The previous post is my (lengthy-but-necessary) intro to the Educogym. Read that first if you haven’t done already by scrolling down on your daily email (subscribe here!) or alternatively click here.
OVERVIEW
Not so much to report for days one and two, which is why I have lumped them together! The gym sessions (15 minutes each) were almost a breeze – as soon as you feel that dreaded exhaustion and pain, it’s on to the next intensive exercise, and as that starts to kick in and make you feel slightly like you’d like to pack up and go home, you stop and move onto the next. Before I knew it, the lovely Zana (Zana the Fitness Warrior!) was telling me that the session was over and she’d see me the next day!
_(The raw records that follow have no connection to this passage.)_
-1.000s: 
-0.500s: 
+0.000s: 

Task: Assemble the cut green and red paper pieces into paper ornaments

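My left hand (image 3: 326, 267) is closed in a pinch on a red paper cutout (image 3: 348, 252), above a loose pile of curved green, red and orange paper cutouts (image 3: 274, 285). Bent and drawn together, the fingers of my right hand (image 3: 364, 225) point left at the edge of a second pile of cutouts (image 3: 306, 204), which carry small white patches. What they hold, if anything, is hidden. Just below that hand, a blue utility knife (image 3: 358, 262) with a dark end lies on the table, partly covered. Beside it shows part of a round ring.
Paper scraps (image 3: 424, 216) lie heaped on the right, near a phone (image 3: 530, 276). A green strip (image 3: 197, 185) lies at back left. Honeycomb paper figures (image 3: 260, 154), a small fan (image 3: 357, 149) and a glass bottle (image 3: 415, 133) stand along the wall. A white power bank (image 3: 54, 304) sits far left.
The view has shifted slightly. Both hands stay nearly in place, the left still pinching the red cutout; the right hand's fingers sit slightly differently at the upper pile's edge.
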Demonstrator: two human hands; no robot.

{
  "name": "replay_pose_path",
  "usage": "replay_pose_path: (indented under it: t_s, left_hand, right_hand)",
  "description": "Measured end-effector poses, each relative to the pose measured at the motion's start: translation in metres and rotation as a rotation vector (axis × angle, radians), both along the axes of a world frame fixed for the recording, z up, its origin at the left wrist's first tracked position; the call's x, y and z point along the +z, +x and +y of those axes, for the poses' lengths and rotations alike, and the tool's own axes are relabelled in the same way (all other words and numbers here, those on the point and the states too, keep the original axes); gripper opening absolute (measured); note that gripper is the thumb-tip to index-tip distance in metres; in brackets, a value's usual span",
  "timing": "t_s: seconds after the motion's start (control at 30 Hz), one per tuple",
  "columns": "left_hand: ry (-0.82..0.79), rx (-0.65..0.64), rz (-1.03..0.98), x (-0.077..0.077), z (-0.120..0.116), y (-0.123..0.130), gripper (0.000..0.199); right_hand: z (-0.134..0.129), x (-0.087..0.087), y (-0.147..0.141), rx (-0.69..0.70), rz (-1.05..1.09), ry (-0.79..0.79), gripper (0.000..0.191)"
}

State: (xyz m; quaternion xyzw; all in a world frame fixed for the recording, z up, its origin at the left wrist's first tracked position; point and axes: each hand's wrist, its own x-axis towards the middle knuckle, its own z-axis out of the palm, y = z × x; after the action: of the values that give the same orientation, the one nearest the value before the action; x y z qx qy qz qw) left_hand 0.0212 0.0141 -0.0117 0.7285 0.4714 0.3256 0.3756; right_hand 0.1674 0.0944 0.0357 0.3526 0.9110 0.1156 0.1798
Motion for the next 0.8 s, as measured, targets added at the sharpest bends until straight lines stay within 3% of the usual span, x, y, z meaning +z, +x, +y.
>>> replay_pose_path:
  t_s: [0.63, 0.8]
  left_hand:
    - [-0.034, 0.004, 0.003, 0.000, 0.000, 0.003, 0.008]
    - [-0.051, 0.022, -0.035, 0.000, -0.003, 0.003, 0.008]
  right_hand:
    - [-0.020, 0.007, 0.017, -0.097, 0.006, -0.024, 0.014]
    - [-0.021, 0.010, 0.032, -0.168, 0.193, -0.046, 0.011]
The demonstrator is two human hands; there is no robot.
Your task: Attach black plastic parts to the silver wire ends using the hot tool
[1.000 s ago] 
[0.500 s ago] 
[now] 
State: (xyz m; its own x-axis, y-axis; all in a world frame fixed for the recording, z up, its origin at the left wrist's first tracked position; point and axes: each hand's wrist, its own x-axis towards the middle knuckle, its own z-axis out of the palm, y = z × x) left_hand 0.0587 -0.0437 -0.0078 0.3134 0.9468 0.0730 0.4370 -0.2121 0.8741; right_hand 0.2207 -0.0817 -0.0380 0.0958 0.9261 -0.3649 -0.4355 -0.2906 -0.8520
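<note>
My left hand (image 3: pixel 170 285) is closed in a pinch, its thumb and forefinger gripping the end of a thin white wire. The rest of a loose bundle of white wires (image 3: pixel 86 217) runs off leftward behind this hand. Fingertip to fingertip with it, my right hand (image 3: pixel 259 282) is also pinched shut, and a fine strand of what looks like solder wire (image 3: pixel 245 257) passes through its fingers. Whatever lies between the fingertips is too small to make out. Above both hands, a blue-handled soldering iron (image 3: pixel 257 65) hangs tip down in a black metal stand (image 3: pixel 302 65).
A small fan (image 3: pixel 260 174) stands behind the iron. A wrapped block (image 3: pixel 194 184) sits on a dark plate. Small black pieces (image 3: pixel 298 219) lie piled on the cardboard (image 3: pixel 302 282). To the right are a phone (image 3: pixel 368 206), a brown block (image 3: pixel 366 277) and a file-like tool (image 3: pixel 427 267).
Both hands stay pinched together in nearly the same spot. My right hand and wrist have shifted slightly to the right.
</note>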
I have to go in once a day for twelve days (to coincide with the eating plan) but for many this isn’t possible. Zana tells me that people fly in from abroad for the twelve days just to attend the Educogym, but for many people there will be the odd day they’ll have to miss and in that case the ‘gym’ part of the programme is extended. I’m going to try my absolute best to go in twelve times in a row – it’s just fifteen minutes out of my day, and although I have to travel to Harley Street and back, it’s only twenty-five minutes each way. So no big mission. Overall, mood: good. Energy: OK.
DAY 1
My first meal is breakfast and I’ll hold my hands up and say that yes, it does nearly make me puke. I have a two-egg omlette with two rashers of bacon. (Unsmoked, as smoky bacon has a load of added sugar, would you believe!) That’s fine – it’s the 45g of nuts that I have to eat with it for my fat content. UGH! It takes me an hour to eat them, I’m so bored. Spousal Support wolfs down his serving and returns to the table twice to watch me eat mine – I don’t think he can quite believe that anyone could take so long to eat a pile of nuts! I turn green. Needless to say, I don’t eat lunch and I’m still not that hungry when it comes to dinner, which is a steak, salad and half a large avocado mashed with chilli and garlic into a rudimentary guacamole. Amino-something-or-other tablets have to be taken throughout the day to really push proteins back into the body, and both Spousal Support and I are very good at taking those, considering that each one is about the size of a car and you have to take five, three times a day!
DAY 2
I walk past Costa on my way to the Educogym. Coffee/tea without sugar and milk but with cream (if desired) is allowable on the plan, but I have never drunk either so that’s pretty irrelevant to me. Nevertheless, I suddenly have an urge to go into Costa and have a coffee with a croissant! I don’t eat breakfast because I’m at the gym early and, quite frankly, I’m not at all hungry. The very idea of eating makes me heave. Zana tells me that this is very normal – fat contains more calories per gram than carbs and so I have upped my energy intake by a massive amount. An important part of the plan is that you don’t eat if you don’t feel hungry. Makes sense – that’s a rule I stick to anyway, and also the inverse rule which is that I always make sure I eat if I do feel hungry.
I’m still not hungry by lunch, but by mid-afternoon I’m peckish but also lazy so I opt for one of the small breakfast ideas which is a block of cheese with 85g of nuts. Anyone here know just how long it takes to eat 85g of unsalted, unroasted nuts? Pine nuts and pumpkin seeds – I never want to see them again. Dinner is a steak (again) with guacamole (again) and roasted veggies. I’m starting to struggle with the whole ‘fat content’ thing – it’s all very rich and I’m not used to it! Every meal must contain a portion of the ‘fats’ which are: full-fat cream cheese, avocado or nuts. After the twelve days are up, it’s quite possible that I will never touch these food items again.
Over and out people: enjoy your dinners, won’t you? Grrrr.